To give you an example. I go to the bios of candidates on their websites and they all have the same layout. They start with the city they grew up in, where they got their law degree, how many years they spent in the private sector being rich and awesome, and what they want to do in office. That sounds like common sense stuff to put in a bio to try and impress people. But it occurred to me that most voters really don't care about that stuff. They don't believe politicians in the first place, so their promises are meaningless. Their stances mean nothing. How they feel about abortion, the "ground zero mosque," and the rest is meaningless if they don't have the power at their office to affect it. A County Supervisor can't repeal Roe v Wade, so who cares if they're Pro Life or not?
A guy we talked to said he can never get a hold of any of his representatives. He got the impression candidates saw lower office as a stepping stone. They don't want to be there. They don't want to serve the people. They just want to move up the ladder and get on to bigger and better things. None of the three candidates we passed out fliers for where there today. I know Meg Whitman was in San Diego today doing a walk through a mall and talking to people. I'm sure the other two were equally busy. But it got me thinking, how great would it be to be a candidate walking door to door, listening in person to people tell you what problems, unique to that area, need to be fixed? How great would it be to tell them in real time if it's something you can fix or not, or if you have an easier solution? It would sort of be like being a legislative hero. Like, "I'll save you from rising property tax hikes!" or "I'll fix those pot holes!" Dun-da-Duuunnnn! Ok, now I'm being silly. But doesn't that sound cool, being able to help people like that? Yeah, I bet potholes take months of debate to be able to fix. Government moves incredibly slow.
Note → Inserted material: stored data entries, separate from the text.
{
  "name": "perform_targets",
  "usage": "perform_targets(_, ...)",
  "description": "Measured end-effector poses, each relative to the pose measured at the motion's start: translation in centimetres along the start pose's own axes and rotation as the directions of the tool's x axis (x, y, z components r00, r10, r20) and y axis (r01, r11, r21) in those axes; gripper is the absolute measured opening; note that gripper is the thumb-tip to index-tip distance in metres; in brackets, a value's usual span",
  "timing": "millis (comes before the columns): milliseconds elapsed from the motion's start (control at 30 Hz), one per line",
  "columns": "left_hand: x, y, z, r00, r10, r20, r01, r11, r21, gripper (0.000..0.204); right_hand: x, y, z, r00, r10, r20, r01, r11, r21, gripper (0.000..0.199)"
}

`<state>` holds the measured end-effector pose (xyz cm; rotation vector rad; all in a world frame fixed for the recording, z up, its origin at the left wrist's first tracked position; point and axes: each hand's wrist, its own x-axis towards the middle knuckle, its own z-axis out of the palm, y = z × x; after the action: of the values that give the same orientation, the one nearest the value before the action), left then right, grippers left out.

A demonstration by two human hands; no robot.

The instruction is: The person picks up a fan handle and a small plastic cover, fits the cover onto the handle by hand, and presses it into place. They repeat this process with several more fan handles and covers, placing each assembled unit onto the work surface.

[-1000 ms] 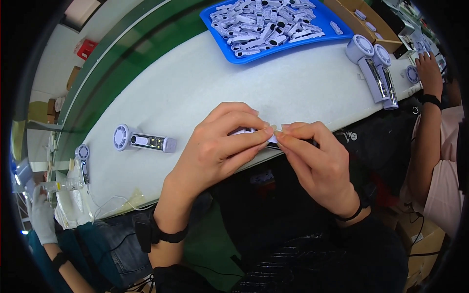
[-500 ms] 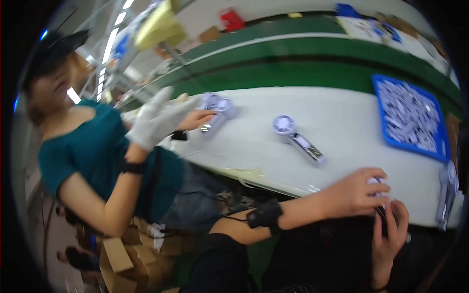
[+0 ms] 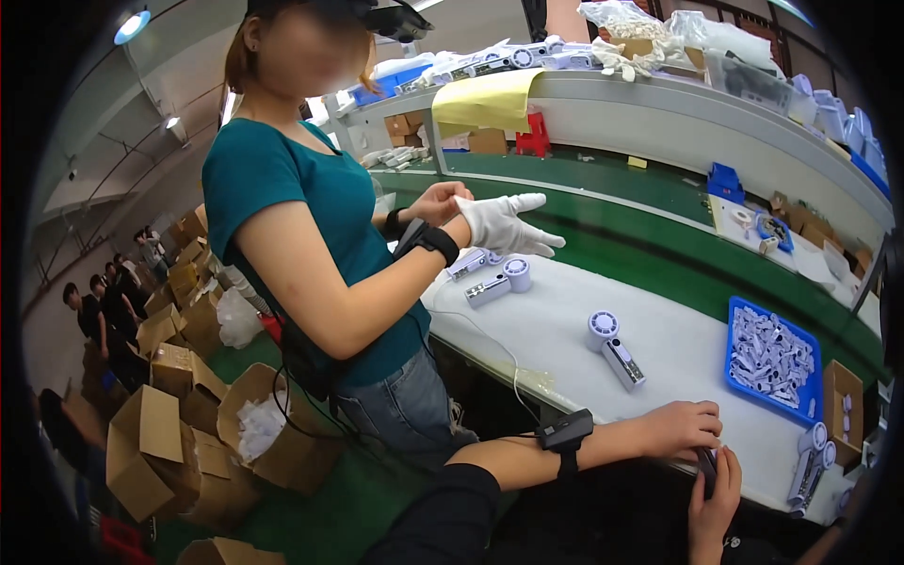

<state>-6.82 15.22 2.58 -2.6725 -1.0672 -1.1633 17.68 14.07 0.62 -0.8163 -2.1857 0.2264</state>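
My left hand reaches over the near edge of the white table, its fingers bent down onto the top of a dark, rounded piece. From below, my right hand closes round the same piece, thumb on one side and fingers on the other. Most of it is hidden by my fingers, so its kind cannot be told. Beyond my hands lies a lavender handheld fan with dark inner parts showing in its handle. More such fans lie at the right end of the table.
A blue tray of small pale parts and a cardboard box stand at the right. At left, a co-worker's white-gloved hand is above more fans. Open cartons cover the floor behind. A cable hangs by the table edge.
My view has shifted, bringing in more of the room at left. The co-worker's bare hand has left the fans and is now by the gloved wrist. My hands stay together on the dark piece.
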Motion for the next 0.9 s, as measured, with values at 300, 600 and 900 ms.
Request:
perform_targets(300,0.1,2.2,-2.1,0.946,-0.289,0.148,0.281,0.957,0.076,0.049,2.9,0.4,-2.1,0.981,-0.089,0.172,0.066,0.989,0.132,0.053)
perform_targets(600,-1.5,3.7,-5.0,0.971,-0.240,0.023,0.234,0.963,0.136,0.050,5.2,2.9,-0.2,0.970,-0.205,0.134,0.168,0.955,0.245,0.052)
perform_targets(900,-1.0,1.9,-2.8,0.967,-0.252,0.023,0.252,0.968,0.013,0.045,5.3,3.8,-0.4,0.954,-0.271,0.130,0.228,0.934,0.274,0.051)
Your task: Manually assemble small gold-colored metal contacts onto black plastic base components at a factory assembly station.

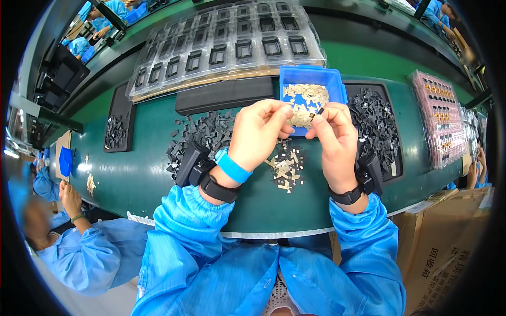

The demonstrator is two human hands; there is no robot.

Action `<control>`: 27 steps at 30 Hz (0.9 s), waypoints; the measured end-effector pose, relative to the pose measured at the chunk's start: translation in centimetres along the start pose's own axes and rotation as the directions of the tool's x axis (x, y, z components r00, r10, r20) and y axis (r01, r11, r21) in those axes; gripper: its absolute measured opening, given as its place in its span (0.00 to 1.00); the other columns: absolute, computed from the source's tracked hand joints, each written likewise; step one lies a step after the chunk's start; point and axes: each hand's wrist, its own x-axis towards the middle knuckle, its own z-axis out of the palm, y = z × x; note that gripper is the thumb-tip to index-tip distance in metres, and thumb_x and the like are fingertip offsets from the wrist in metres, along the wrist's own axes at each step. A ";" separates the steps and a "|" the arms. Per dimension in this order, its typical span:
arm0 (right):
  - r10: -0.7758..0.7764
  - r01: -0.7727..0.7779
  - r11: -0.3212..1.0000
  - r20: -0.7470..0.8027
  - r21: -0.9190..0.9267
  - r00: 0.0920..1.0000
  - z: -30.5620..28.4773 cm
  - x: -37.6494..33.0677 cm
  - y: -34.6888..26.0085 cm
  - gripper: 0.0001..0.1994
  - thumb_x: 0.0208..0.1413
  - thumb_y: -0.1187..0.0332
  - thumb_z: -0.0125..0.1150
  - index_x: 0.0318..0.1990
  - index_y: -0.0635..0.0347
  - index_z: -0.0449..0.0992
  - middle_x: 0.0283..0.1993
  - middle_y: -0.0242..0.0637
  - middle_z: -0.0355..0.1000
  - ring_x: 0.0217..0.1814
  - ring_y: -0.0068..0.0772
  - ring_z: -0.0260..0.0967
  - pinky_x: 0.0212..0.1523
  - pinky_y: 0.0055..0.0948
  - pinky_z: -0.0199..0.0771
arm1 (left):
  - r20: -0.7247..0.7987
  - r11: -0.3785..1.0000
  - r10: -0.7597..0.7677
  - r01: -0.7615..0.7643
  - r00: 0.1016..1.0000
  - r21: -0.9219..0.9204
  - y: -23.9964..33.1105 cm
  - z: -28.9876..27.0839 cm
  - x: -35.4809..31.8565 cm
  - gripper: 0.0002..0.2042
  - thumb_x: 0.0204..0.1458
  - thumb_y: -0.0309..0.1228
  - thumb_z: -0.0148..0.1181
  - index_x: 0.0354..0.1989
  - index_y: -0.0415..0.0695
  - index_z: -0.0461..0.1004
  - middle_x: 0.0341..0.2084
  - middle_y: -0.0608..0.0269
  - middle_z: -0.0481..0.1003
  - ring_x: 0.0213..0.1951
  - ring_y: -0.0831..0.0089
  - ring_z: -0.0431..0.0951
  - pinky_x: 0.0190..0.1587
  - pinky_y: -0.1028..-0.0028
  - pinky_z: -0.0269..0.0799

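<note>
The right hand (338, 134) narrowly pinches a small flat black piece (320, 111), which is over the near right part of the rectangular blue plastic box (340, 88); the left hand (254, 130) has its fingertips close together, but I cannot tell whether they hold anything. If the right grip slips, the piece could drop among the thin beige strips (311, 94) inside.

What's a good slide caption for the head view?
Right hand holds a small black piece near the left hand, over a green table with a blue bin of beige pieces.
</note>
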 end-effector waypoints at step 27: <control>-0.031 0.041 0.994 0.098 -0.099 0.995 0.3 -0.5 0.1 0.03 0.51 0.75 0.55 0.28 0.65 0.69 0.39 0.33 0.60 0.35 0.19 0.61 0.30 0.17 0.68 | 0.093 0.561 -0.082 -0.031 0.992 0.827 -1.2 -8.0 -13.3 0.08 0.39 0.27 0.64 0.28 0.40 0.74 0.22 0.61 0.69 0.23 0.67 0.72 0.26 0.72 0.69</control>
Something else I was thinking. If there's a problem in my community, I don't really know who to go to amongst my elected officials. I'd bet an over whelming majority of people don't even know who their elected officials are at the local level or care, let alone who is responsible for what. It would be interesting to see a website with a message board with a list of what a candidate has power over, what are the top suggestions voters in that region have to better their community, and what the status of those ideas are(for example, looking for funding, dependent on a zoning law change, up for a vote, under review, etc). It makes sense to me that all candidates should have such discussion boards where other voters can discuss these issues and the candidate can respond. But I haven't seen too many. No doubt they get clogged with spam and topics on national politics. You'd need a moderator to clean it up. But it's doable.
It reminds me of when I got into the alpha testing for the MMO game, Champions Online from Cryptic Studios. We'd make suggestions to improve the game, and people from Cryptic would say if it was a change that made sense, why if not, or they'd ask our opinions about solutions to it.
My point is, a candidate could spend a lot more time building a fanbase with voters that way rather than going to big business conventions looking for big donors. Of course, what do I know? There has to be a reason why politicians go where the money is instead of focusing on the voters. But, I'm reminded of how much my blog helped my band years back, how many people came up to me at our shows and talked to me like they knew me. I think people would respond, especially in the Facebook age where word can get around rapidly.
In either case, if I can get into some Econ classes this semester, I'll see if I like it or not. To get into grad school for Econ, I'm going to have to pretty much ace all my classes. So assuming I can add, and that's a big if since the waiting list is long, I'll make a decision at the end of this semester if this is a good path for me, or if I should stick with Computer Science.